Q: What’s the role of culture in the organisation?
ASHISH: Culture is the most critical factor in any organisation. There is a saying, "Culture eats strategy for breakfast" and I think that’s true. Culture takes a lot of time to build, it's invisible and you don’t even know what kind of culture you are building. And what culture you build at the top is different from what is getting built at the bottom. There are no doubts that the culture is the most critical piece what you stand for, how do you make decisions at tough times, how do you keep the transparency, how do you take care of your employees and customers, how much you are talking to the customers, what kind of information you are passing, all these is related to the organisation culture. How do juniors in the team feel about the company? If he/she feels that this is his company, then it is a culture and if he feels that I can come at 9 am and leave at 5 pm, then it is culture. If you build the right culture you don’t need to tell, they work and deliver whatever is needed.

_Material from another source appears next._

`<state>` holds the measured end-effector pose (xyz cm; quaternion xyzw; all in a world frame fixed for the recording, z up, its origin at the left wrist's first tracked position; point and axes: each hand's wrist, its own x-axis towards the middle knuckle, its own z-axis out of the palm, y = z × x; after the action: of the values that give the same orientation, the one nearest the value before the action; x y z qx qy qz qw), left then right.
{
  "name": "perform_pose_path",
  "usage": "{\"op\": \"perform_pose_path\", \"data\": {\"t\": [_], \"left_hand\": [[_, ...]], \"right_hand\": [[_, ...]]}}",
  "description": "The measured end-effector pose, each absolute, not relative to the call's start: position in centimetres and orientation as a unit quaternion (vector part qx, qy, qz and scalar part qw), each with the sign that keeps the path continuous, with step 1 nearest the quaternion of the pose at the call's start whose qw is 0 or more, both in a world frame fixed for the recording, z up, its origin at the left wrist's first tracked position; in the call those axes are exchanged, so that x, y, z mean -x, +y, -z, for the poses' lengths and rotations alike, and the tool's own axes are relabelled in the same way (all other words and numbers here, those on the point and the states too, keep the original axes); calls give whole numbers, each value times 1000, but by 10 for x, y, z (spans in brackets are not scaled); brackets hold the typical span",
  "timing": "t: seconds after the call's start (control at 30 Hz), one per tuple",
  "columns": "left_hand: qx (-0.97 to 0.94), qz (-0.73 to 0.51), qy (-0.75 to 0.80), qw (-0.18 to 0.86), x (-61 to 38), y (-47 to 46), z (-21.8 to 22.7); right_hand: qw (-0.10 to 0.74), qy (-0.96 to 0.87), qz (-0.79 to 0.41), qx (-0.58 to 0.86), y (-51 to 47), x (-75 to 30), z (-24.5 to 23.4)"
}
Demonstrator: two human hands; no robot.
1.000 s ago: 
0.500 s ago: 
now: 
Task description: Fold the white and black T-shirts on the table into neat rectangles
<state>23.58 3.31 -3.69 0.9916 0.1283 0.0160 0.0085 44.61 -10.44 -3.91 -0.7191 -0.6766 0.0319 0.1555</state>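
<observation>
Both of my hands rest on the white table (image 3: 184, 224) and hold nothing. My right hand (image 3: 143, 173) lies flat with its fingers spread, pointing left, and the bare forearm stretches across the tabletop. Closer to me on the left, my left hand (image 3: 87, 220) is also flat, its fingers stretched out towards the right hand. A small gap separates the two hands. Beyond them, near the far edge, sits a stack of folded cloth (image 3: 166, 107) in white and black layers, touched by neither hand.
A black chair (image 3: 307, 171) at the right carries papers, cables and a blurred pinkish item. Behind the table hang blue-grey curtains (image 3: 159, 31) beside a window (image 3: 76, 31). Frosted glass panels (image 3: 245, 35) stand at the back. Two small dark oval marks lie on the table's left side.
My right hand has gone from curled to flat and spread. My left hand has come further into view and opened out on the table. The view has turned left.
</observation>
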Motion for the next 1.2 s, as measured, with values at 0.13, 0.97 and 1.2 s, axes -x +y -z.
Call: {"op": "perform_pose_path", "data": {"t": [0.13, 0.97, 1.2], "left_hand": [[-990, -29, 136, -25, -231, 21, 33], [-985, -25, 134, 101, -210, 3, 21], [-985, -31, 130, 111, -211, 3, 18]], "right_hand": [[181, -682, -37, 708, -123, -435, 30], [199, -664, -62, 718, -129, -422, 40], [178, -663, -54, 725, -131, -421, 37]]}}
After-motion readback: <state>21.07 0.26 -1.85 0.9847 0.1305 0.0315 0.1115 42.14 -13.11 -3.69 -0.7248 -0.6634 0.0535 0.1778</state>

ASHVANI: For an organisation, nobody would deny the importance of culture. In our case, for example, our projects have patriotic flavour, I did not have much of a challenge while building culture. But, what is very important is, if you could have certain guiding principles in the team and if they are able to make decisions in your absence, in the way that you would have taken, I think you have built in a culture. That’s what we constantly try to do. So, it’s based on integrity, the quality of the product, customer friendliness all these aspects you have to build in each and every person. Like we try and build a culture that the customer is first without customers employees are not there. So, everybody in the organisation has to know that customer is extremely important. Second, the most important people are the employees and not the investors. So, if you then keep employees happy, you give them reasons to grow, you care for them and give them a feeling of family more than a business organisation because businesses are run for profit and families are not run for profit. So, if the motivation is running as a family running for something, I think then you have built a good culture.

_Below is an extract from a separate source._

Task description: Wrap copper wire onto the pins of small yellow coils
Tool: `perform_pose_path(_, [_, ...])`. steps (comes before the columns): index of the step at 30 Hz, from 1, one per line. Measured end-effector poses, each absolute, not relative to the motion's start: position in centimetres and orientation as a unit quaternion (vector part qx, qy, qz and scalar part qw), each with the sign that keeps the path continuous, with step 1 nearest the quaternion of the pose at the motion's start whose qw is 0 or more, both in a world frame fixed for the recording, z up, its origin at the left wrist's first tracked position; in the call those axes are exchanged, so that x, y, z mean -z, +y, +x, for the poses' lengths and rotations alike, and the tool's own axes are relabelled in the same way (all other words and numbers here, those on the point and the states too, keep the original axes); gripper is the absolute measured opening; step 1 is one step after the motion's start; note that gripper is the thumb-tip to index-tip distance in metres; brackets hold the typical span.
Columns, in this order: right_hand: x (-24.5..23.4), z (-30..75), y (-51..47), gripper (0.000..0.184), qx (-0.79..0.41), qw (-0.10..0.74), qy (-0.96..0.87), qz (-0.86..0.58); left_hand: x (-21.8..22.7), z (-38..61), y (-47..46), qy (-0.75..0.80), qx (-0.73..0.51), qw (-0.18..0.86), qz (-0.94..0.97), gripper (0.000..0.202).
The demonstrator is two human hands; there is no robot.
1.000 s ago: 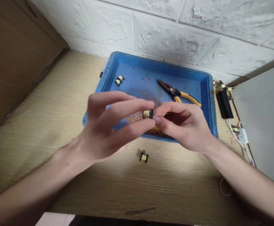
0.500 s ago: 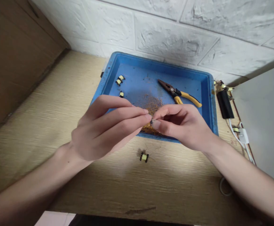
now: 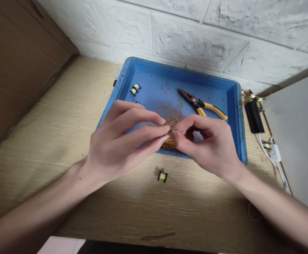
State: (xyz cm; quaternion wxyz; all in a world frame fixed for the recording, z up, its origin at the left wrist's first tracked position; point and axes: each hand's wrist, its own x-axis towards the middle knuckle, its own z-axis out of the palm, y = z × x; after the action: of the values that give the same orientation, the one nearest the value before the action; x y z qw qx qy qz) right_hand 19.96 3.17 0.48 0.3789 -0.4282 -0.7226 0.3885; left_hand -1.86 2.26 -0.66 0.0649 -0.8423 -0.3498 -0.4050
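My left hand (image 3: 124,141) and my right hand (image 3: 206,143) meet fingertip to fingertip over the near part of a blue tray (image 3: 230,102). The left fingers pinch a small transformer, almost wholly covered by them now; half a second ago its dark, pinned edge showed. Closed thumb to forefinger, the right hand pinches at that same spot, but what lies between its tips is too small to make out. Beneath the hands is a heap of fine copper-coloured wire scraps (image 3: 173,118). Nearer me, another small transformer (image 3: 162,176) with yellow tape and black pin rows lies on the table.
Long-nose pliers (image 3: 196,102) with yellow-black handles lie in the tray, and two taped transformers (image 3: 135,89) sit at its far left. Right of the tray are a black cylinder (image 3: 254,116) with a white cable and more transformers. A white brick wall (image 3: 196,42) stands behind.
Both hands have shifted slightly, the left fingers spreading more and the right hand turning a little. The dark edge of the held transformer has gone out of sight between the fingertips.
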Motion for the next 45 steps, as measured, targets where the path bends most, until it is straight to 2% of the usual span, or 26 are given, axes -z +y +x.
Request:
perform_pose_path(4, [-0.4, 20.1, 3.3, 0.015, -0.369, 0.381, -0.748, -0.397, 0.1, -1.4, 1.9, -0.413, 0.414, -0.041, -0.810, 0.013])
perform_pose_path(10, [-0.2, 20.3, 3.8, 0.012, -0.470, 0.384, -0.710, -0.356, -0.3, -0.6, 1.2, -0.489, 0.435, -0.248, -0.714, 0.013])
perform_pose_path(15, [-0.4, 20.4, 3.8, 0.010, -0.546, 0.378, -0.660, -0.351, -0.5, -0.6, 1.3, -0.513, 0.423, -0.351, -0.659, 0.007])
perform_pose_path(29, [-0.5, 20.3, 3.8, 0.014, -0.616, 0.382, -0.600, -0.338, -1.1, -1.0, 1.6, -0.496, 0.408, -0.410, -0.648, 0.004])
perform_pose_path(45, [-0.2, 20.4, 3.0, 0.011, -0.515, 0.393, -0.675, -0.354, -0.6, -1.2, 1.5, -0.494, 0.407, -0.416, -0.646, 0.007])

"We implemented a framework called 'OLIVZ', wherein 'O' stands for the owner. So, everybody is an owner, acts like an owner, is empowered like an owner, makes decisions, takes care of their own project & assignment"
- Girish Chandra
GIRISH: What we did is we implemented a framework that we live every day, which we call 'OLIVZ', wherein 'O' stands for the owner. So, everybody is an owner, acts like an owner, is empowered like an owner, makes decisions, takes care of their own project and assignment. Then, ‘L’ stands for learning, so there is a continuous learning mechanism that is instituted and there are funds and budgets allocated at an individual level. Then, ‘I’ stands for innovation, we have innovations cells and we have invested in some products, we incubate. Then ‘V’ is value creation, ‘Z’ is a zest for life, that’s the name of the company “e-Zest” is actually electron, which is the highest charged particle and Zest is a zest for life.